(TASK DETAILS):
Starting at the line with "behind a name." and going on through the line with "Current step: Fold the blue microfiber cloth", reproduce each line in the records below exactly and nothing more.

(SUPPLIED RECORDS):
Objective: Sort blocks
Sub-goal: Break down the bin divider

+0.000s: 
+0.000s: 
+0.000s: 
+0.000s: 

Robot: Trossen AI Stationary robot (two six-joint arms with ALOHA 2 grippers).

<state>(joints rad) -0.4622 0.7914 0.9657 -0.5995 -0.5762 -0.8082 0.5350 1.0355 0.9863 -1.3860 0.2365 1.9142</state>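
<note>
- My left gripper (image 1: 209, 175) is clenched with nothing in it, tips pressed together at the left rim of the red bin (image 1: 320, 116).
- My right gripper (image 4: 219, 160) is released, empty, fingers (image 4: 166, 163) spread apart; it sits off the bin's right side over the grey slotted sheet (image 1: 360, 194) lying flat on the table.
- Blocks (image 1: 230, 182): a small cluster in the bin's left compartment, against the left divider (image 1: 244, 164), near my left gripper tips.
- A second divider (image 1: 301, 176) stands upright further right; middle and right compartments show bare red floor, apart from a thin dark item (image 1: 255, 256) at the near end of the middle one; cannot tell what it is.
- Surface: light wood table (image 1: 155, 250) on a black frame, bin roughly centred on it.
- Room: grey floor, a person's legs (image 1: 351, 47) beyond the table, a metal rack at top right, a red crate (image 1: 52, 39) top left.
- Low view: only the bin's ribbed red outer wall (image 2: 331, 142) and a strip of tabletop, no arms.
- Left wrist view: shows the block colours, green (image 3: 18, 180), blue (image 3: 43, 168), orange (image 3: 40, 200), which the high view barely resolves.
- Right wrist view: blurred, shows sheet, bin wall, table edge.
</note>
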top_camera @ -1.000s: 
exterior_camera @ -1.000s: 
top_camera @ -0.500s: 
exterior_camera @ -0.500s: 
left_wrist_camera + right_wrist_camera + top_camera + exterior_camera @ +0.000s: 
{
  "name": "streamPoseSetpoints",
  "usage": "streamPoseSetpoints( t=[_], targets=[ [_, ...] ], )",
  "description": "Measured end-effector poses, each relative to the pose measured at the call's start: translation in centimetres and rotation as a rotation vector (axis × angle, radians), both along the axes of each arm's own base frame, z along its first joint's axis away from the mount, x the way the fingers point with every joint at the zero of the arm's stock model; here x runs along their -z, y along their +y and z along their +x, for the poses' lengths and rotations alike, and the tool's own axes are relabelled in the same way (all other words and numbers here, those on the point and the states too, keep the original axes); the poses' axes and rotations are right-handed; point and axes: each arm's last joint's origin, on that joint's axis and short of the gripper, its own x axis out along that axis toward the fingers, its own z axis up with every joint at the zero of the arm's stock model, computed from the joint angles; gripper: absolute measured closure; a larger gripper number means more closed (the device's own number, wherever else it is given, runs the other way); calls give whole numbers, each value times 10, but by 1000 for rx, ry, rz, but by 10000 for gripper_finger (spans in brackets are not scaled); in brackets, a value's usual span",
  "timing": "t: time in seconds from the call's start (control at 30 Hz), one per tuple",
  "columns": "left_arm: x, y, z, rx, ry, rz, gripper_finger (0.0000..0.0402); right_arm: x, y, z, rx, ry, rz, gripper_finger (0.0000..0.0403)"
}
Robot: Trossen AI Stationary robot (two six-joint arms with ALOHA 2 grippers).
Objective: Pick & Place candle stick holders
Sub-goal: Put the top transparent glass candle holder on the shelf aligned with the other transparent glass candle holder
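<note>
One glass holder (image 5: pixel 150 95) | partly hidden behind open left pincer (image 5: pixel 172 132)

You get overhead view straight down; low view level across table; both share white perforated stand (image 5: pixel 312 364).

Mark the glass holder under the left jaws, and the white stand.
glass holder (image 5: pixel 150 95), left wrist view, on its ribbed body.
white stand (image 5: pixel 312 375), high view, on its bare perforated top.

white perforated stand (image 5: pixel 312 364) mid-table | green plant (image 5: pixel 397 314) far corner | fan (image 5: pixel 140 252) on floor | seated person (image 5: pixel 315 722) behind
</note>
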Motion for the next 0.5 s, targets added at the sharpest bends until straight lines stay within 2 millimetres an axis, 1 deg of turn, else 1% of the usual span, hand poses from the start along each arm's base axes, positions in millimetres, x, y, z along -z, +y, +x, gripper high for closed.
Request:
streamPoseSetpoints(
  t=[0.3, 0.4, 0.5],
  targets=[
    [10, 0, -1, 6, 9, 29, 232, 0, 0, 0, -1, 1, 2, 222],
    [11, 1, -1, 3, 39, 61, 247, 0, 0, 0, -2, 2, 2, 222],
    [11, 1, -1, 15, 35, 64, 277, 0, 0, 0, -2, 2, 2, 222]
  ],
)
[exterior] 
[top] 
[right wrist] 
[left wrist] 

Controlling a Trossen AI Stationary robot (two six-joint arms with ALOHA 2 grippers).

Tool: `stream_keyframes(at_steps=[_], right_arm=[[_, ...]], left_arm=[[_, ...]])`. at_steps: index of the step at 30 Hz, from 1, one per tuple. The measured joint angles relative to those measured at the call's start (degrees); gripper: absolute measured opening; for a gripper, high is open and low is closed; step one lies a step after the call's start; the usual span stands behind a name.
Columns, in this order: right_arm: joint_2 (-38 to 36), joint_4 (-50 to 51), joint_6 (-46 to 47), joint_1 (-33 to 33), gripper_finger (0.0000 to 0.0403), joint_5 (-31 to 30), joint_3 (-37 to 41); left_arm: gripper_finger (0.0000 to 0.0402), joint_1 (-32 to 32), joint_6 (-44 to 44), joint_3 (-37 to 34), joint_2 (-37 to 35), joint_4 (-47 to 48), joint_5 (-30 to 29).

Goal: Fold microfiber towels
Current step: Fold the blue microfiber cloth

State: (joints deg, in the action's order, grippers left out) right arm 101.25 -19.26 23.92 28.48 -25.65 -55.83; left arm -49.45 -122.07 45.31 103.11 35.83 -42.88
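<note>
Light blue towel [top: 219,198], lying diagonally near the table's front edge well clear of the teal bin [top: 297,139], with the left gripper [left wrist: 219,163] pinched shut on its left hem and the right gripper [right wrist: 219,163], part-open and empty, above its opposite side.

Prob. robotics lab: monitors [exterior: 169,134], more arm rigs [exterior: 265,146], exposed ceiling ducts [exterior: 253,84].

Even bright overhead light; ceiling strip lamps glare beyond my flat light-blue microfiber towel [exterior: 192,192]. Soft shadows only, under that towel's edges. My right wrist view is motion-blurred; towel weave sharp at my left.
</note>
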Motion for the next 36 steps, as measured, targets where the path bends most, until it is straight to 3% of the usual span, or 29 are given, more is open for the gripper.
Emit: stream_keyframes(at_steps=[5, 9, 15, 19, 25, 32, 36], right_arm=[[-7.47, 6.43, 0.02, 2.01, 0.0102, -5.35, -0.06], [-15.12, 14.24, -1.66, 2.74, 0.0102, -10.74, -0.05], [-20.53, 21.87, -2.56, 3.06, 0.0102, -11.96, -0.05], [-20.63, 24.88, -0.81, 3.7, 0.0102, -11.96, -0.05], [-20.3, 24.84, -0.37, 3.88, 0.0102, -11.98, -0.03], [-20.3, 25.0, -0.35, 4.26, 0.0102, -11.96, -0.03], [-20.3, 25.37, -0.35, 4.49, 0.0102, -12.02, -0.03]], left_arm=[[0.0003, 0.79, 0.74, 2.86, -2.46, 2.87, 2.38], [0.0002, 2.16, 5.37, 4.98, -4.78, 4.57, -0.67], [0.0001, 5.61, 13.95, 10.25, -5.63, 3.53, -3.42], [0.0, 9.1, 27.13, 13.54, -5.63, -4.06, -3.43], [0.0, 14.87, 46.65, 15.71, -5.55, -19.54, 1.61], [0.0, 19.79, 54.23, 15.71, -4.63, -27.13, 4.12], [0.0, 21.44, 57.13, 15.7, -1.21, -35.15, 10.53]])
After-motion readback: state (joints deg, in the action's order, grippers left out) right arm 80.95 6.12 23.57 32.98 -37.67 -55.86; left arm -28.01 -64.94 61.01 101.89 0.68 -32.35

(TASK RESULT):
Tool: `stream_keyframes(at_steps=[_], right_arm=[[_, ...]], left_arm=[[_, ...]])`. at_steps: index of the step at 30 Hz, from 1, one per tuple. The measured joint angles relative to those measured at the call's start (degrees); gripper: absolute measured opening; for a gripper, high is open and low is closed; step one lies a step after the call's start; the usual span stands behind a name.
Columns, in this order: right_arm: joint_2 (-38 to 36), joint_4 (-50 to 51), joint_6 (-46 to 47), joint_1 (-33 to 33), gripper_finger (0.0000 to 0.0403), joint_5 (-31 to 30), joint_3 (-37 to 41); left_arm: gripper_finger (0.0000 to 0.0402), joint_1 (-32 to 32), joint_6 (-44 to 44), joint_3 (-37 to 34), joint_2 (-37 to 35), joint_4 (-47 to 48), joint_5 (-30 to 29).

Goal: Fold microfiber towels
Current step: Fold the blue microfiber cloth

Nothing else is part of this output.